■ **INSTRUCTIONS FOR THE TASK**
In the listing that follows, give every line again exactly and omit the pictures.

Segment Open

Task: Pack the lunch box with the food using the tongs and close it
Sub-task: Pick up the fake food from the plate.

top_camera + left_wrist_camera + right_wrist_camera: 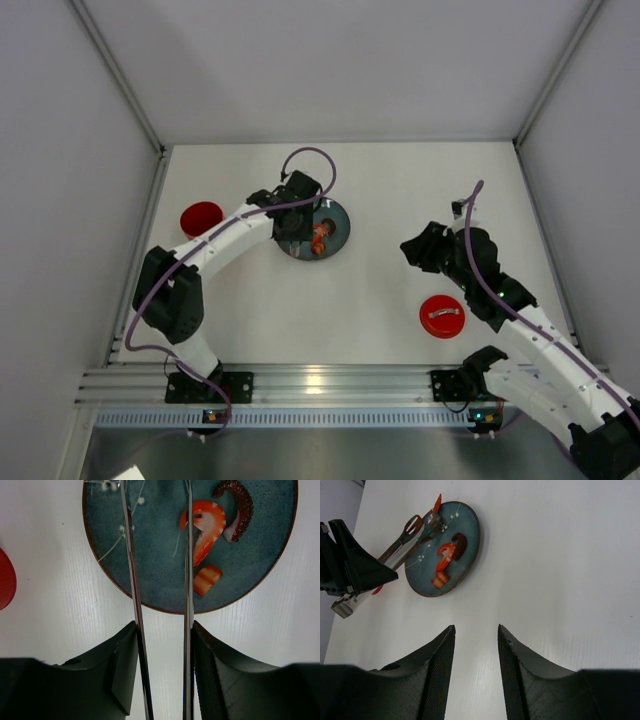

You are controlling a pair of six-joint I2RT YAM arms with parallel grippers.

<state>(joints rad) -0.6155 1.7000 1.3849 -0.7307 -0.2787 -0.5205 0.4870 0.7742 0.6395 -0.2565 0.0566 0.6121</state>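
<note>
Slim silver tongs point(189, 580) are held in my left gripper point(164, 627), which is shut on their two arms; the tips reach out over the blue-grey plate point(155, 580). On the plate lie the food pieces: a curled orange piece point(207, 525), a red-brown curled piece point(240, 507) and an orange wedge point(207, 579). The right tong arm runs beside the curled orange piece. The red lunch box point(201, 218) stands left of the plate point(338, 225), a little apart from my left gripper point(295, 228). My right gripper point(476, 628) stands open over bare table, with nothing between its fingers.
The flat red lid point(441, 316) lies on the table near the front right, just below my right gripper point(418, 250). White walls close in the table at the left, back and right. The right wrist view shows the plate point(470, 535) and tongs point(400, 542) at a distance.
</note>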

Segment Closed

■ **RESPONSE TO THIS TASK**
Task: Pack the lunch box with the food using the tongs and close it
Sub-task: Pick up the fake food from the plate.

top_camera + left_wrist_camera + right_wrist_camera: 

You are controlling a pair of six-joint I2RT YAM arms with parallel grippers.

<state>(joints rad) -0.6155 1.7000 1.3849 -0.7307 -0.2787 -0.5205 0.4870 0.7742 0.6395 -0.2565 0.0566 0.6121</state>
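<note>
Slim silver tongs point(189, 580) are held in my left gripper point(164, 627), which is shut on their two arms; the tips reach out over the blue-grey plate point(155, 580). On the plate lie the food pieces: a curled orange piece point(207, 525), a red-brown curled piece point(240, 507) and an orange wedge point(207, 579). The right tong arm runs beside the curled orange piece. The red lunch box point(201, 218) stands left of the plate point(338, 225), a little apart from my left gripper point(295, 228). My right gripper point(476, 628) stands open over bare table, with nothing between its fingers.
The flat red lid point(441, 316) lies on the table near the front right, just below my right gripper point(418, 250). White walls close in the table at the left, back and right. The right wrist view shows the plate point(470, 535) and tongs point(400, 542) at a distance.
</note>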

That wraps up the answer.